Depois de uma longa viagem, o Expresso de Hogwarts chegou finalmente à
estação de Hogsmeade e daí os alunos partiram para o castelo nas carruagens dos
Thestrals. Lenny e Draco tinham acordado que seria melhor fazerem a discussão
em público dali a alguns dias, quando os ânimos do fim das férias e da entrada
no terceiro e último período de aulas acalmasse. Até lá chegar, Lenny e Draco
não se poderiam encontrar, para dar credibilidade à história da discussão.
Fred tentara falar com Lenny, mas esta esquivara-se sempre. Os outros
tentavam perceber o que se passava na cabeça da amiga, mas esta dizia-lhes
apenas que precisava de tempo. A verdade é que não gostava de mentir aos
amigos, e por isso também os evitava.
Por fim o dia da discussão chegou, quinta-feira, dia 24 de Abril. Lenny
sentou-se à mesa dos Slytherin, à hora de jantar, no Salão Nobre. Draco ainda
não estava lá. Ambos sabiam que aquilo que iriam dizer um ao outro para tornar
a história da discussão mais credível não era mesmo aquilo que sentiam.
Draco chegou no momento em que os pratos apareceram à mesa.
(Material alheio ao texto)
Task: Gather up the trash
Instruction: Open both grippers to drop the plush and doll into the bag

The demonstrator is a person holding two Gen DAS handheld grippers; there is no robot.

Lenny respirou
fundo. Tinha o coração a bater-lhe com força no peito e estava nervosa.
Detestava chamar as atenções, mas ainda era pior ter que discutir com Draco. O acordo era começar a discussão na mesa dos
Slytherin por entre sussurros e depois aumentar o tom de voz, para que toda a
escola ficasse a saber. Assim evitavam-se os rumores, uma vez que todos viam
com os próprios olhos.
-... e claro que a menina-do-papá ia preferir os pais a um ex-Devorador da
Morte! – exclamou Draco. Os Slytherin em redor deles começaram a olhar ao ouvir
os sussurros deles. Pansy ficou de ouvidos à escuta.
-Não estás a ser racional, Draco! Isto nunca ia resultar! – custava a Lenny
dizer isto. Era assim que os pais dela pensavam. Tinha sido assim que os seus
amigos Gryffindor tinham pensado. Toda a gente pensava assim. Ela e Draco eram
os únicos a lutar contra isso.
-Porque nem sequer deste uma oportunidade! – redarguiu Draco.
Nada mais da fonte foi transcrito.